杨槐花担心把孙氏招来,压低声音,“说是建业要去部队,不知啥时候能回来,给建业补补。真的,刚刚还跟你爹嘀咕,要不是大鹅太难收拾太难炖,就给建业炖只大鹅吃。”

林和平惊得张大嘴,“我家那几只养了四五年的大鹅?”

杨槐花亲耳听见也不敢信,见林和平这样就没说她大惊小怪,“还说老鹅有灵,吃了延年益寿。不信让建业问问。你别问,不然该觉得你惦记她的鹅。”

林和平转向周建业,冲他抬一下下巴。

周建业觉得好笑又挺感动,“别气你娘。”顿了顿,“你要是想知道,过些天去看我的时候,再问问她。”

杨槐花点头,“这个可以。指不定杀好,让和平给你带去。”

林和平很烦她家的几只大鹅,天一亮就叫唤着要出去,想睡个回笼觉简直做梦。要不是怕她娘把她剁了炖了,早把那几只大鹅弄死了。

七月六号,大门东边的三间保安室,在全厂工人以及清河村的泥瓦匠的齐心协力下,提前竣工。厂房换上玻璃窗,老鼠洞堵上,墙刷的雪白,请村里人做的货架以及盛月饼的木框做好,林和平得以松快一天,七号上午,就试探她娘。

“娘,我想下周去看看建业。”

孙氏放下正纳的鞋底,“谁送你?”

林和平本以为她娘会问,你下周有空吗?一听这话又想翻白眼,她和周建业究竟谁才是她亲生的。
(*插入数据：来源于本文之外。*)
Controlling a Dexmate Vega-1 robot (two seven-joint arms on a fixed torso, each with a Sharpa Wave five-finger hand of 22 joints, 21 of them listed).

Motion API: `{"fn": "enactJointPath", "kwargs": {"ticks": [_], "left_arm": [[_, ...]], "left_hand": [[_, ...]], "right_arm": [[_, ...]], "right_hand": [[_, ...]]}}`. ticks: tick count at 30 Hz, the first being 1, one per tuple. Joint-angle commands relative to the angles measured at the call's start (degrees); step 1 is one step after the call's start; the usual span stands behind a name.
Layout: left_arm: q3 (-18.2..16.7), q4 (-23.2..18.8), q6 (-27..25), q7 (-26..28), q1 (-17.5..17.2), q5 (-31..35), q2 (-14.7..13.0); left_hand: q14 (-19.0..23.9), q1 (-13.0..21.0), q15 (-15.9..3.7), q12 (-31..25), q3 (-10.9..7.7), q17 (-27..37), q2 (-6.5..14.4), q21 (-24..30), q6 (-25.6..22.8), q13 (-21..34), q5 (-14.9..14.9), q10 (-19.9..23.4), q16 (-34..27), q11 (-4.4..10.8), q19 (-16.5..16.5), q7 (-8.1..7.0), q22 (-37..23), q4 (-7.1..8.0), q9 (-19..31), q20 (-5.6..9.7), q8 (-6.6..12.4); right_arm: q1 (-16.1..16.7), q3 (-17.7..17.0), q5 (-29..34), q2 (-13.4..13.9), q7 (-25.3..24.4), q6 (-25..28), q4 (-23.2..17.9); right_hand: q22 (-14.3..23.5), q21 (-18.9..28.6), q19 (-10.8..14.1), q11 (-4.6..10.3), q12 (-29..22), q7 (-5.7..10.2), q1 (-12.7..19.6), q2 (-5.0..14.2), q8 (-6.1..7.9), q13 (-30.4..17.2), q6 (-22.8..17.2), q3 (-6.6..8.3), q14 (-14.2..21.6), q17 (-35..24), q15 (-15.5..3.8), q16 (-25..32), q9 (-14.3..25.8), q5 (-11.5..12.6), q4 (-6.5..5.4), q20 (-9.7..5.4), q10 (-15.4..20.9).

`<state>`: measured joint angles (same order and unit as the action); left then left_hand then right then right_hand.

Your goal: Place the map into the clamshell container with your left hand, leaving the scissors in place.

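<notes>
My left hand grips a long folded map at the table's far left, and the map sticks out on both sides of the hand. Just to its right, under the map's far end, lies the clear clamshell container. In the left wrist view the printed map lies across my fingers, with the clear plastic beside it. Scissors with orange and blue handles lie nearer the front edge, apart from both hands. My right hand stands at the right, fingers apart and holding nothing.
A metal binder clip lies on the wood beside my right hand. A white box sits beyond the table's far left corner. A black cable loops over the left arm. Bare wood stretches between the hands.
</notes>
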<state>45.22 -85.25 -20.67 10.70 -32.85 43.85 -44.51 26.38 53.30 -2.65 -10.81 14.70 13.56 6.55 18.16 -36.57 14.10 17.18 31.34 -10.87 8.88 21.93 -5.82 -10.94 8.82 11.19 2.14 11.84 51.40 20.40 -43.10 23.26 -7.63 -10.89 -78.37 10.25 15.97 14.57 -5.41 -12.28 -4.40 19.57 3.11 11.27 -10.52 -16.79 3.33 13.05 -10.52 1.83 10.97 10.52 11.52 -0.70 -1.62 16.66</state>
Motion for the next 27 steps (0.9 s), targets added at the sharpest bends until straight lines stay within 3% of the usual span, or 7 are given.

林和平:“丰收送我。回来我就得搬去厂里,开始做月饼。下次再去得到八月十五,或十六。”

“中间隔这么久?”孙氏吃惊。

林和平又想翻白眼,亲娘啊,您不应该说,这么忙就别去了吗。

原本还有点不好意思祸害她娘养的大鹅,既然她心里只有周建业,林和平不再客气,“没办法,厂里没一个顶事的,我必须得在厂里盯着。”不待她娘开口,“我要不要给他带点咸菜,晚上饿了,去伙房买两个馒头就咸菜,也算是一顿饭。”

孙氏惊得睁大眼,“你去看建业?给他带咸菜?”

杨槐花也在树下纳鞋底,刚刚林和平一开口,杨槐花就知道她打大鹅的主意。

见孙氏一副林和平要剜她的心的模样,莫名想笑,“咸菜挺好,能放十天半个月。”

“那也没有带咸菜的。”孙氏大叫,浑然忘了,上周林平安和林安宁去厂里,她就给儿女准备了两罐头瓶咸菜。

林和平也懒得提醒她,平安和安宁就在院里看书,她娘在外面说的话,他俩听得一清二楚,“您说带什么?带点月饼?建业也不爱吃零嘴。给宁宁买的糖果,他连一个都没吃。”

孙氏想想,“建业爱吃我做的鸡蛋饼,我给他**蛋饼。”

林和平心说,周建业不是喜欢,是不吃鸡蛋饼,就得吃杂面馒头就咸菜。

杨槐花见孙氏不上钩,“也不能只带鸡蛋饼。和平,去买几斤猪肉,让你娘用大料煮一下,给建业带过去改善改善伙食。”